Weniger die 0:1-Niederlage vom vergangenen Wochenende gegen den großen Konkurrenten Standard schmerzt die Fans des belgischen Tabellenletzten RC Lüttich, als vielmehr die Befürchtung, daß es die letzte gewesen sein könnte. „Es wird Zeit, daß jeder weiß, wo wir stehen“, sagt der geschäftsführende Vereinsvorsitzende André Marchandise: „Wir müssen der Situation ins Auge blicken.“ Tatsächlich ist die Lage des fünffachen belgischen Meisters fast aussichtslos: Der Abstieg ist nicht mehr zu vermeiden, dem Stadion droht der Abriß – und dem Traditionsverein die Auflösung.

Jahrelang lebte der Royal Club de Liège wie so viele Vereine der Liga weit über seine Verhältnisse. In einem Land, in dem Fußballvereine weder ihre Buchhaltung offenlegen noch um eine Lizenz buhlen müssen, ist die Versuchung groß, sich mit hohem Kapitaleinsatz den Erfolg zu kaufen. Auch der RC Lüttich, der zum letzten Mal 1953 die Meisterschaft errang, versuchte – ähnlich wie der KV Mechelen – mit der Verpflichtung teurer Profis in die traditionell die Liga dominierende Troika von RSC Anderlecht, FC Brügge und Standard Lüttich einzudringen.

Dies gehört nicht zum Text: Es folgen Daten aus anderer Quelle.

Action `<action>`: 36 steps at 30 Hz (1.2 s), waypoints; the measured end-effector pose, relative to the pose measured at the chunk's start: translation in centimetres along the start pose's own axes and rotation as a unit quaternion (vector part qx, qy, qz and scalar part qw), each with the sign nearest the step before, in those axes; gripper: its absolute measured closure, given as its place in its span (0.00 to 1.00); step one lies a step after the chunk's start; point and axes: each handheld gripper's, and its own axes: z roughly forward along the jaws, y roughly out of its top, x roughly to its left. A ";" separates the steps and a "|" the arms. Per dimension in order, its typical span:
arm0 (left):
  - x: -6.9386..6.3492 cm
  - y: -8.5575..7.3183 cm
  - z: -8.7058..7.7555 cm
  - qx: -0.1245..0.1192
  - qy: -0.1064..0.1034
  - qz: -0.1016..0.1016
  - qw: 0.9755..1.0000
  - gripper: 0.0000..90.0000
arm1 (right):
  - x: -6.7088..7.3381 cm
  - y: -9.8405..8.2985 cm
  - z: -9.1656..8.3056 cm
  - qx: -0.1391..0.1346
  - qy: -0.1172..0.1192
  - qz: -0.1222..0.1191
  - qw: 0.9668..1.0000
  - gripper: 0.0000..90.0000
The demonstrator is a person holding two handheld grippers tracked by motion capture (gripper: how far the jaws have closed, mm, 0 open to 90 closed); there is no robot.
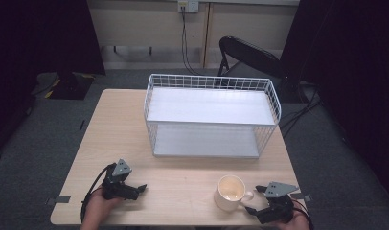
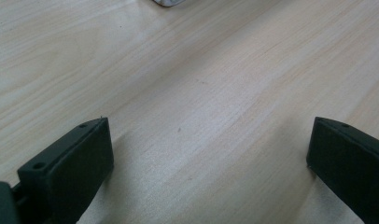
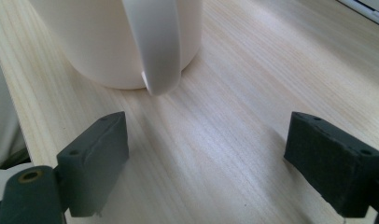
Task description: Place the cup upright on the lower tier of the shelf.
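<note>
**Right claw lined up on mug handle, nothing gripped**

Cream ceramic mug [image 1: 230, 192] upright on the pale wooden tabletop [image 1: 183, 179], near the front edge, handle [image 3: 152, 44] turned toward the right claw [image 1: 256, 200]. Right claw low and just beside the mug, jaws spread wide and holding nothing; in the right gripper view, handle just ahead of the gap and nearer the left-hand jaw than the middle. Left claw [image 1: 141, 188] resting well apart over bare tabletop, jaws likewise wide and empty. White wire basket [image 1: 211, 115] with two flat shelves farther back, probably the mug's destination.

Risks from here, as judgement:
- Off-centre approach: one jaw likely to strike the handle first, turning or pushing the mug rather than catching it.
- Mug close to the front edge: a sideways shove could send it off.
- Smooth glazed handle in flat pads: possible swing or slip once lifted, with the heavy body hanging to one side.
- Basket rim: a low carry could knock the mug against the wire.
</note>
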 end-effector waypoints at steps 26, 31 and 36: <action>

Der Lohn der Mühen – einige UEFA-Cup- Teilnahmen und der Pokalsieg 1990 – war teuer erkauft: Ende der vergangenen Saison hatte sich eine Schuldenlast von mehr als zehn Millionen Mark angehäuft, es drohte bereits der Offenbarungseid.

Mit Notverkäufen und einem Aufschub der Zahlungsfristen war es dem Interimsvorstand in der Sommerpause gelungen, den Verein vorläufig zu retten – dafür ziert die jugendliche Verlegenheitself von Trainer Daniel Boccar seit Saisonbeginn abgeschlagen das Tabellenende. Seit dem Bruch eines Stadionmastes im Dezember ist auch noch das baufällige Rocaurt-Stadion gesperrt. Da die RC-Fans etwaig im Sclessin-Stadion des Lokalrivalen Standard ausgetragene Spiele zu boykottieren drohen, ist der Verein vorläufig in das 30 Kilometer entfernte Eupen ausgewichen.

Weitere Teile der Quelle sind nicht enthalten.